Il concetto della “Divinità Marziale” che evita lo spargimento di sangue viene espresso da diverse scuole del Bujutsu. Noi possiamo citare la tradizione del Katayama Ryū che, con una modifica, lega questo precetto al primo imperatore semidivino Jinmu Tennō (神武天皇 - 711/585 aC). L’istruzione del Katayama Ryū dice “Shin-bu bu-satsu [神武不殺 - “L’imperatore Shinbu (lettura fonetica diversa degli ideogrammi di Jinmu) non uccide”. Con questa frase si afferma che nel conquistare il paese Jinmu non versò sangue e che tale esempio deve essere di guida al guerriero-spadaccino.
Tranne Musashi e alcuni altri, i maestri fondatori e i loro discendenti sottolineano come l’Arte Marziale agisca per proteggere e promuovere popolo e nazione.

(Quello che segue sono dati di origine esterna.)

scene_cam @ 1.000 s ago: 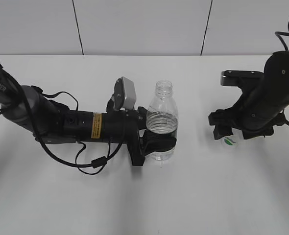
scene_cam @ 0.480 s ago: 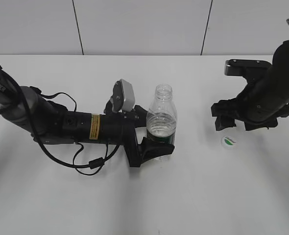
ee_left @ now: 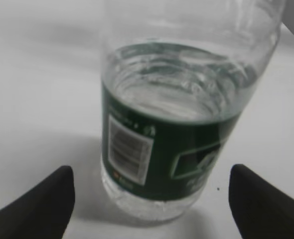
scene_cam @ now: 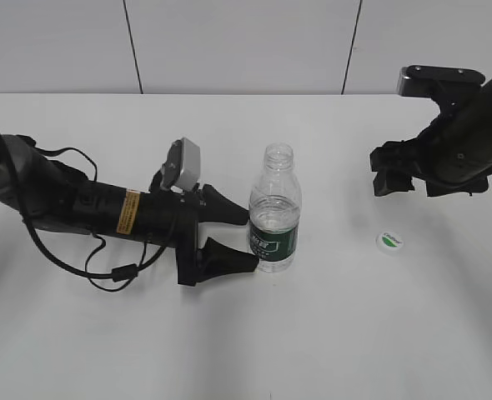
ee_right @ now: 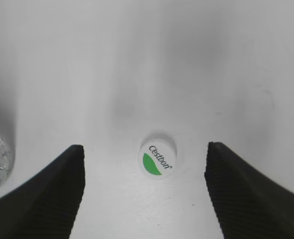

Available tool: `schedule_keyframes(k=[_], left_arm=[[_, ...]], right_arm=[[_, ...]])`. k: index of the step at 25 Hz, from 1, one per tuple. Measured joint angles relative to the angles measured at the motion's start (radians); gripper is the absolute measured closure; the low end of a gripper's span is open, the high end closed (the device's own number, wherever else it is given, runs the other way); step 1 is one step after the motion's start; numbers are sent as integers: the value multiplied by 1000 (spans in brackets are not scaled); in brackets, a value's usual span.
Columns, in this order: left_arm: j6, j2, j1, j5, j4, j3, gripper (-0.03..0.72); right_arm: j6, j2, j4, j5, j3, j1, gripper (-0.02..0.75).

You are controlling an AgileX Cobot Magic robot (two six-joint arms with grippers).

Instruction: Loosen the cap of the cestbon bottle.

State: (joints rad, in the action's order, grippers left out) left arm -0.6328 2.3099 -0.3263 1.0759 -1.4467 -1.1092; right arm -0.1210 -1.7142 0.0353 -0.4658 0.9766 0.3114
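Observation:
The cestbon bottle [scene_cam: 274, 210] stands upright mid-table with its neck open and no cap on it; its green label shows close in the left wrist view [ee_left: 177, 149]. The white cap [scene_cam: 390, 241] with a green leaf mark lies on the table to the bottle's right, and shows in the right wrist view [ee_right: 157, 159]. My left gripper [scene_cam: 238, 239] is open, its fingers just left of the bottle and apart from it. My right gripper [scene_cam: 396, 179] is open and empty, raised above and behind the cap.
The white table [scene_cam: 329, 333] meets a pale panelled wall [scene_cam: 229, 42] at the back. The left arm and its looped cable [scene_cam: 121, 271] lie low across the table's left half.
My left gripper let go of the bottle, opened and drew back to the left. My right gripper rose and moved back and right, leaving the cap on the table.

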Motion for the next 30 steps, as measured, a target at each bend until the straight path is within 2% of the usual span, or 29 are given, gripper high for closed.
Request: schedule_keyframes(k=[5, 8, 13, 18, 20, 24, 28, 30], left_arm=[[-60, -45, 78, -11, -130, 0, 121], [-121, -98, 112, -60, -162, 0, 121], [-171, -230, 123, -318, -171, 0, 131], [-172, -361, 123, -713, -158, 0, 162], [-172, -394, 123, -892, -119, 0, 167], [-172, -434, 124, -1192, 47, 1, 168], [-156, -443, 126, -1415, 258, 1, 168], [-63, -443, 129, -1485, 407, 1, 168]], right_arm=[[0, 32, -2, -4, 0, 0, 160], [2, 46, -3, -8, 0, 0, 160], [7, 71, -3, -13, 0, 0, 160], [7, 77, -3, -27, 0, 0, 160], [8, 84, -3, -47, 0, 0, 160], [42, 123, -7, -78, 0, 0, 162], [66, 176, -29, -120, 7, 0, 163], [80, 193, -43, -187, 29, 0, 163]])
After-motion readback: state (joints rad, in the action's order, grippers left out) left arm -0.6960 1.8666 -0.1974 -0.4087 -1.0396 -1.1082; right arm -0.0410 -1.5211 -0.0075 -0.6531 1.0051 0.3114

Sasamori sensei fa notare che l’ideogramma Bu è omofono di [産], che, a sua volta, porta il significato di “Portare avanti, produrre e connettere”. L’omofonia tra ideogrammi è un sistema che molti maestri usano nelle loro opere per creare della connessioni filosofiche propositive. Ricordiamo l’espressione di Iizasa Ienao sensei, fondatore della scuola di Katori, che identifica la “Strategia/Arte della Guerra” [兵- hei] con lo “Sviluppo della Pace” [平- hei]. Credo che sia stato un fermo proposito da parte di maestri

caposcuola di scuole di combattimento o dei maestri di strategia e di morale del guerriero, fare in modo che l’attività marziale comprendesse etica e morale, in modo da limitare gli eccessi che sempre si manifestano nelle guerre e nei conflitti tra uomini.

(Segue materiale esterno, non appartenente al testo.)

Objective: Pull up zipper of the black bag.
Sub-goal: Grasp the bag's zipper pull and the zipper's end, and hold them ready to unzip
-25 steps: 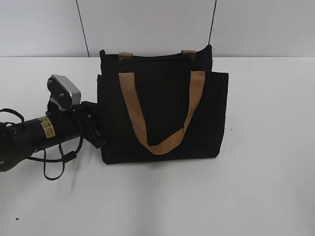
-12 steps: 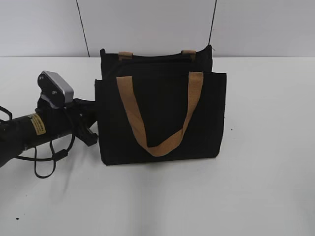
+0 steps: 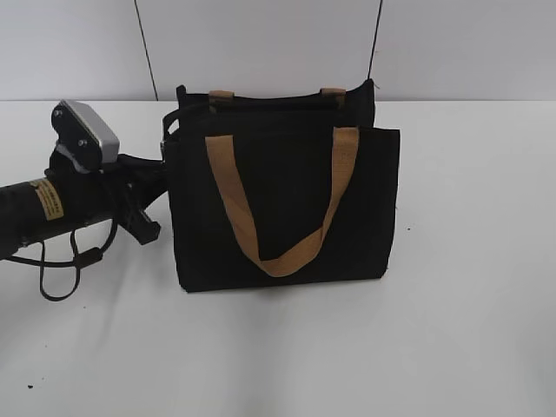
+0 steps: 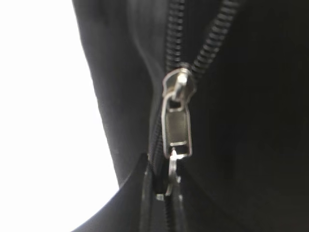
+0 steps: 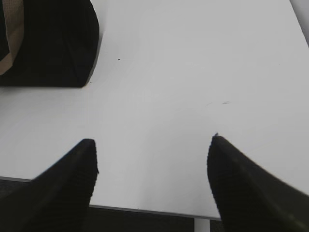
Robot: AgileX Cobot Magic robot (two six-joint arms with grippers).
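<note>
The black bag (image 3: pixel 287 200) stands upright on the white table, its tan handle (image 3: pixel 230 187) hanging down the front. My left gripper (image 3: pixel 165 161) is pressed against the bag's left side near the top. In the left wrist view its fingers (image 4: pixel 166 193) are shut on the ring of the silver zipper (image 4: pixel 177 128). The zip teeth are split apart beyond the slider. My right gripper (image 5: pixel 152 159) is open and empty over the table's front edge, with the bag's corner (image 5: pixel 48 43) at the top left of its view. The right gripper is out of the exterior view.
The white table (image 3: pixel 469 304) stretches around the bag. A pale wall stands behind it. The left arm's cable loop (image 3: pixel 61 269) hangs down to the table at the left. The table's front edge (image 5: pixel 145 210) shows under my right gripper.
My left arm has risen and drawn back to the left along the bag's side. The bag's left edge has shifted slightly with it. The right arm's motion is not shown.
</note>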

Sasamori sensei attribuisce alla educazione data dalle scuole marziali delle specifiche doti che elenca: “...vari tipi di comportamento virtuoso applicati nella vita quotidiana come: crescita e cultura; benevolenza e misericordia; magnanimità e generosità; giustizia e coraggio; verità [真鋭 - Shinei- Lett. “Nitidezza”] e giustizia; pulizia e purezza; cortesia e rispetto; semplicità ed eleganza; equità e giustizia; servizio e sacrificio; cooperazione e mutua assistenza; diligenza e duro lavoro; e miglioramento e progresso...”.
Non posso che concordare su questa lista e proporla al lettore, una memoria da considerare per verificare il risultato del corretto e completo allenamento ad una vera Arte Marziale.
Questa prima esposizione ha trattato alcuni punti emersi dalla lettura del libro, basati sugli aspetti “cosmici” e filosofici del Bugei, l’Arte Marziale. Voglio sottolineare come lo studio delle Arti Marziali sia un lavoro integrato che si effettua su più piani. L’allenamento fisico sulle tecniche e sui principi della scuola di cui si è allievi è la parte più importante, la prima. Senza questo “duro lavoro” non vi è nessuna possibilità di arrivare comprendere gli altri aspetti, mentali e “spirituali”. D’altra parte, senza una comprensione di alcuni aspetti culturali orientali, senza la conoscenza della storia e delle istruzioni tramandate dalle scuole stesse, si rimarrà sempre su un piano incerto e superficiale.
Anche se qui parliamo del Kenjutsu, i temi sono estendibili a tutte le altre Arti Marziali, anche quelle “disarmate”.
E’ ovvio che ognuno si impegna quanto riesce o vuole, ma se la sua pratica non seguirà l’approfondimento necessario, è altrettanto ovvio che rimarrà fortemente limitato, quasi un invalido, anche se vincerà campionati, anche se “qualcuno” gli darà gradi prestigiosi,.
E questo studio continuo ed approfondito è assolutamente obbligatorio per chi vuole poi, debitamente autorizzato, insegnare.